I will forever be an outsider here, though I live very comfortably here. I have come to spend one quarter of my life here. Of course, I have a deep, intimate relationship with Japan. To suggest that the cultures in this part of the world are forever incomprehensible to foreigner makes good copy, but I assure you that my Japanese friends find just as many traits of culture here baffling. They are just normal people getting on with their lives in a very special place. But how can you embrace the unique nature of your own country if you have never know anything else. The longer I live over here in Asia, the more I realize that people are motivated by the same needs wherever we live. I love the difference and at the risk of pounding HCB into a pulp in this conversation, he seemed deeply saddened in his final days at the increasing homegeneity of global culture. He had a point. Tibetans in Nikes. Does that make the world richer culturally? But Nikes may be more comfortable than heavy yak skin boots. The decision is theirs.

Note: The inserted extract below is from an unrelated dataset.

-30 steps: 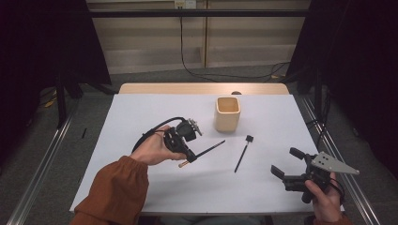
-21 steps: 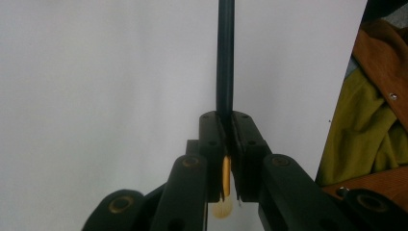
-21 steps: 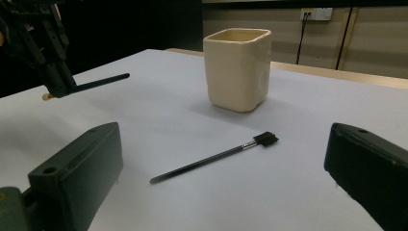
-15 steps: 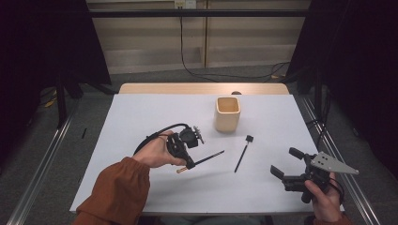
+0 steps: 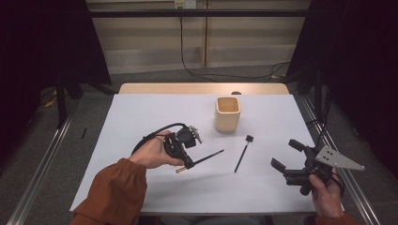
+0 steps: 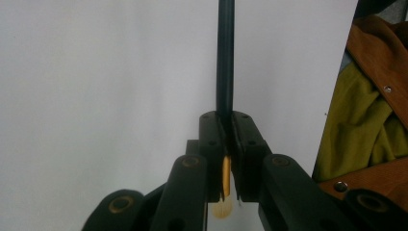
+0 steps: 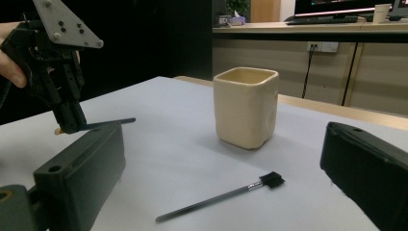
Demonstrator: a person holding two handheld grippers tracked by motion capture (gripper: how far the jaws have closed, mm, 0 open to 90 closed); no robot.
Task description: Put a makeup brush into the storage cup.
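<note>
Pencil (image 5: 202,160) — dark shaft, tan end, clamped near that end in the left gripper (image 5: 187,164), lifted just above the white table (image 5: 141,117). Brush (image 5: 243,152) — lying flat on the table, between both grippers. Cup (image 5: 227,114) — cream, upright, behind the brush. Right gripper (image 5: 287,154) — jaws apart, nothing between them.

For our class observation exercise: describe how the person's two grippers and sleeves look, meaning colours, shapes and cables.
Both grippers are black, with blocky two-jaw linkages. The left gripper trails a looping black cable; the right gripper carries a grey three-cornered plate with small screw holes. The left forearm wears a rust-orange sleeve.
</note>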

This knowledge, gained from living in Asia and drinking in every written word on the continent I can beg, borrow or steal (or buy on Amazon), has fortified the work. I depend heavily on visual hints and irony to those familiar, or unfamiliar, with this part of the world. It is inseparable. That is why parachuting into a culture can create flat images.
I want people who view images to understand that Asia has all the shades of grey as anywhere else. I want them not to be starry eyed, or closed about this continent. It is gritty. It has its problems. It has the strongest, and most diverse, distinct cultures in a concentrated relatively small area than any other comparable region in the world. Asia is not a vacuum. It ties into European culture and has fed it.
The interface in Central Asia can be life changing, like a change encounter with a girl I met in Ulaa Bataar, Mongolia with a face that would not bat an eye lash in Tokyo. She could have been Japanese except for her blue eyes, carrot-topped red hair and freckles that would impress the Irish.
Likewise in an Urumqi Museum, (Chinese Turkestan), there is a mummified corpse I saw of a tall Celtic man with sandy coloured hair and a high, long nose, 3,000 years old, who had inhabited the Taklamakan Desert, now in Chinese Turkestan, before the Turkic Uighur people displaced these Celtic people in the 8th Century. They are believed to have emigrated over time into the crossroads region of Afghanistan, Kashmir and northern India. There was also 3,000-year-old tartan plaid fabric in this museum preserved by the extremely dessicated environment of Central Asia. Remember that the Huns that sacked Rome had originally emigrated out of Mongolia. So, Asia is not this exotic other-side-of-the-world. It is the navel of the world.
If one bores of this part of the world, then they have no curiosity. For the inquisitive, there is no end to inquiry.